The Kampnagel area, formerly an important production facility for harbor cranes, today an international center for contemporary performing arts, is located near the Alster directly on the Osterbek Canal.
The former factory offers a venue for events and presentations, where the unmistakable charm of a Hanseatic industrial company from the 19th century is combined with the liveliness and professionalism of a modern cultural establishment.
The location offers six different halls with space for 150 to 2,500 guests, but the talks have been held in four of them in parallel.
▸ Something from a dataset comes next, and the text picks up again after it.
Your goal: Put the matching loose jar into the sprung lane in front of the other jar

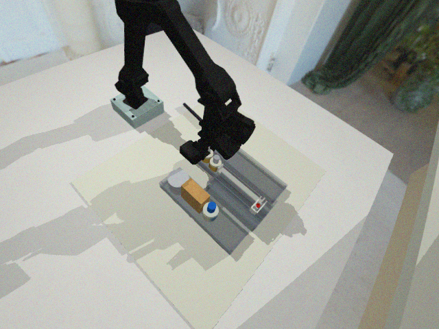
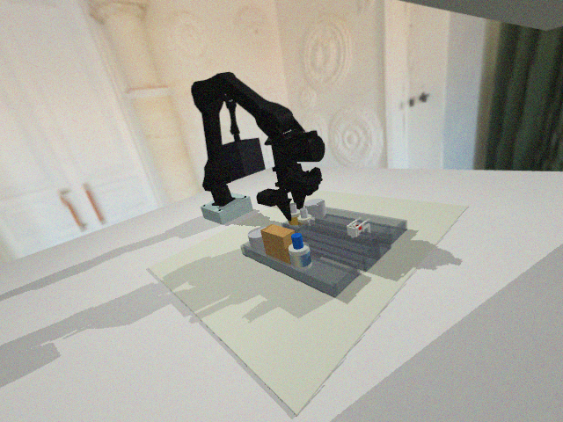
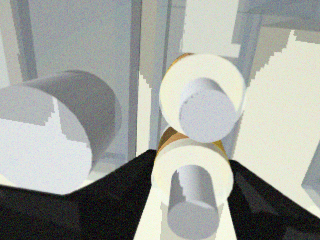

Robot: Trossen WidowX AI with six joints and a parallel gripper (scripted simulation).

I can tell you; it was a truly charming location. And most important - there was a supreme local coffee roastery on-site which offered a variety of tasty coffee types. ☕
The talks were certainly the core element of the event, but the sponsors were creative when it came to represent their booth in an extravagant fashion.
At the Kubermatic booth you did not only find a super cute dog with an own conference pass, but you could also challenge others to a game of air hockey. Depending on the player who scored it deployed a K8s cluster either in AWS or GCP.
We could feel how it must be to be one of the big players competing against each other 😂.
If you didn't like air hockey, you could play mini golf, sign-up for all the lotteries or just simply grab some of the available swags.
Now let's talk about the core part of the journey - the conference itself. I must admit it was one of the most interesting conferences I've been to.
The main focus of the event was security and observability within K8s. This time I often felt like I made the right choice when sitting in a talk. Either the topic was interesting, the speaker was outstanding, or both combined.
So let me highlight a few of them.
eBPF for Runtime Security - Liz Rice, Isovalent
eBPF seems to be THE thing when it comes to security and observability within Kubernetes.
eBPF is a framework that allows users to load and run custom programs within the kernel of the operating system. That means it can extend or even modify the way the kernel behaves.
As an eBPF program is loaded into the kernel, a verifier ensures that it is safe to run, and rejects it if not. Once loaded, an eBPF program needs to be attached to an event, so that whenever the event happens, the program is triggered.
You might already be using eBPF in your deployments, in the form of CNCF projects like Cilium or Falco, lower-level tools like bpftrace or even in the form of seccomp profiles.
eBPF-based tools like these can connect, observe and secure applications without having to make any changes at all to those applications - you don't even have to restart them or to have different tools on the different layers of the stack. It's an all-in-one solution.
As eBPF is a complex and huge topic, I can only recommend watching the talk from Liz Rice:
The next talk I want to highlight is from Michal Brygidyn, PGS Software, Part of Xebia and it’s called “Cloud Hacking Scenarios”. From my point of view, he deserves an award for the funniest but still very interesting and important talk.
With a lot of dry humor, he talked about the common mistakes we make in our DevOps life to open big security holes.
As I don't want to spoil it too much, this talk should be watched by EVERYONE working in the IT area, but even better everyone should be aware of this.
Another talk I want to highlight is from Matthias Hauessler, Novatec - What's going on in my cluster?
This talk gives you a great and easy to understand overview about the Kubernetes ecosystem. I can recommend it if you are about to start with Kubernetes or if you have issues understanding certain concepts.
This talk also intends to look at the various aspects of Kubernetes observability and to introduce and compare multiple Open Source tools to achieve that. The range of tools covers different observability levels and requirements of different user groups.
It starts with tools simply querying the Kubernetes API and delivering the outputs in an easy-to-understand UI, goes over the possibilities of service meshes and ends with application-side logging and monitoring.
All the conference talks are already available on youtube: https://www.youtube.com/playlist?list=PLHhKcdBlprMdIMzUZX6ho0OPTikTamLwa
In summary the conference was a big success. We connected to a lot of different people and heard great talks about very interesting topics like eBPF.
Some of the talks were super interesting but overall, the deep dive into a certain topic was not really possible as the time slot for talks was limited to 35 minutes.
Nevertheless, I often got a good overview of the topics to then later dig in further myself. An example for that: I heard about NeuVector in a talk from Bastian Hofmann from SUSE and now I deployed it on my K8s cluster on DCS+ to test it out 😀.
I'm already looking forward to the next conference!